An anonymised string created from your email address (also called a hash) may be provided to the Gravatar service to see if you are using it. The Gravatar service Privacy Policy is available here: https://automattic.com/privacy/. After approval of your comment, your profile picture is visible to the public in the context of your comment.
Media
If you upload images to the website, you should avoid uploading images with embedded location data (EXIF GPS) included. Visitors to the website can download and extract any location data from images on the website.
Cookies
If you leave a comment on our site you may opt in to saving your name, email address and website in cookies. These are for your convenience so that you do not have to fill in your details again when you leave another comment. These cookies will last for one year.
If you visit our login page, we will set a temporary cookie to determine if your browser accepts cookies. This cookie contains no personal data and is discarded when you close your browser.
When you log in, we will also set up several cookies to save your login information and your screen display choices. Login cookies last for two days, and screen options cookies last for a year. If you select “Remember Me”, your login will persist for two weeks. If you log out of your account, the login cookies will be removed.
If you edit or publish an article, an additional cookie will be saved in your browser. This cookie includes no personal data and simply indicates the post ID of the article you just edited. It expires after 1 day.
Embedded content from other websites
Articles on this site may include embedded content (e.g. videos, images, articles, etc.). Embedded content from other websites behaves in the exact same way as if the visitor has visited the other website.
These websites may collect data about you, use cookies, embed additional third-party tracking, and monitor your interaction with that embedded content, including tracking your interaction with the embedded content if you have an account and are logged in to that website.

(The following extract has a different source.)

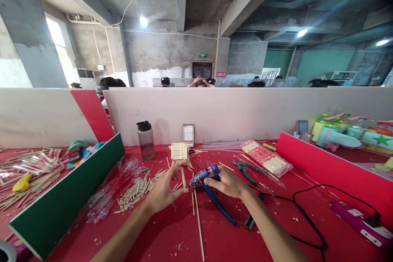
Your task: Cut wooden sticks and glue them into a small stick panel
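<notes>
My right hand (229,182) is wrapped round a blue glue gun (206,177) whose nozzle points left toward my left hand. My left hand (164,190) pinches a short wooden stick (183,178) near the gun's tip, just above the red table (172,233). A small structure of glued wooden sticks (179,151) stands just beyond both hands. Loose cut sticks (135,196) lie scattered to the left of my left hand.
A dark water bottle (146,140) stands at the back. A pack of sticks (266,158), green-handled pliers (245,172), a black cable (307,208) and a purple power strip (359,219) lie to the right. Green (67,196) and red (331,168) dividers flank the space. Crumpled plastic wrap (107,194) lies left.
</notes>
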`<state>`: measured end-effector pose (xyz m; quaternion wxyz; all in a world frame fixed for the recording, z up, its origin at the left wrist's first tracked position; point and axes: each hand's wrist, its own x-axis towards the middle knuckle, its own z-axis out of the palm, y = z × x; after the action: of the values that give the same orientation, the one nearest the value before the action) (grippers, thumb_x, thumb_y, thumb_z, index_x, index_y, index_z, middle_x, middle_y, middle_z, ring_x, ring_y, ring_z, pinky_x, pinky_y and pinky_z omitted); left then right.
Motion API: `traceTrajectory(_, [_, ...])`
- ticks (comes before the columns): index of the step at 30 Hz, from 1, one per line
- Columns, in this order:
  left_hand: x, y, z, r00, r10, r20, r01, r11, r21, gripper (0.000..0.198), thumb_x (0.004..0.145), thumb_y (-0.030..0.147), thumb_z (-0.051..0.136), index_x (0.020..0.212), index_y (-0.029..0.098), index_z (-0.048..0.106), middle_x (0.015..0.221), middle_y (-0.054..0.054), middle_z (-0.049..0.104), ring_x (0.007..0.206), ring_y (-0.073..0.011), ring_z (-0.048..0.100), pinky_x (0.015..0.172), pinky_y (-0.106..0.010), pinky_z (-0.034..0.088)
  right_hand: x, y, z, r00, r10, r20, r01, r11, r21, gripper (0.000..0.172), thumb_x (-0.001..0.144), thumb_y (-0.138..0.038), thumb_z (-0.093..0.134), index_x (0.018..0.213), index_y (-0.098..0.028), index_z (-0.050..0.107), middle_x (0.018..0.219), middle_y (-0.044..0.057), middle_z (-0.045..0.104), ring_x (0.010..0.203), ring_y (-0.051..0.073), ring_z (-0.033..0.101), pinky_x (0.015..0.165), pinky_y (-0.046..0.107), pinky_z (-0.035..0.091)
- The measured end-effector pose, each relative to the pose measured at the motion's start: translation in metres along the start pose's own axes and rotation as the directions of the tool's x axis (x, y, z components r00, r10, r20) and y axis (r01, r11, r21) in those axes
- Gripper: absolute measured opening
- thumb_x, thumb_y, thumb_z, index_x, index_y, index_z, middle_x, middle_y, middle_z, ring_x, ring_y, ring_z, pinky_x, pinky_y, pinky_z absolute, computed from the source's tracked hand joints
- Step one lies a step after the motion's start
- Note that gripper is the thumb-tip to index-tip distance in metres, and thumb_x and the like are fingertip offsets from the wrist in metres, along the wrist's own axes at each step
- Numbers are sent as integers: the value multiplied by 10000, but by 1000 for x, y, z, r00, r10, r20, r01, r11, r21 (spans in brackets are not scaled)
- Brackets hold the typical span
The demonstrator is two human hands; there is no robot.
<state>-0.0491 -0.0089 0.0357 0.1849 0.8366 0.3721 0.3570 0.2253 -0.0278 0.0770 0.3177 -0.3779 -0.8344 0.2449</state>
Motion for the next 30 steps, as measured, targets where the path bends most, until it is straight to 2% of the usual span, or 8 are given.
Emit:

Who we share your data with
If you request a password reset, your IP address will be included in the reset email.
How long we retain your data
If you leave a comment, the comment and its metadata are retained indefinitely. This is so we can recognise and approve any follow-up comments automatically instead of holding them in a moderation queue.
For users that register on our website (if any), we also store the personal information they provide in their user profile. All users can see, edit, or delete their personal information at any time (except they cannot change their username). Website administrators can also see and edit that information.
What rights you have over your data
If you have an account on this site, or have left comments, you can request to receive an exported file of the personal data we hold about you, including any data you have provided to us. You can also request that we erase any personal data we hold about you. This does not include any data we are obliged to keep for administrative, legal, or security purposes.
Where your data is sent
Visitor comments may be checked through an automated spam detection service.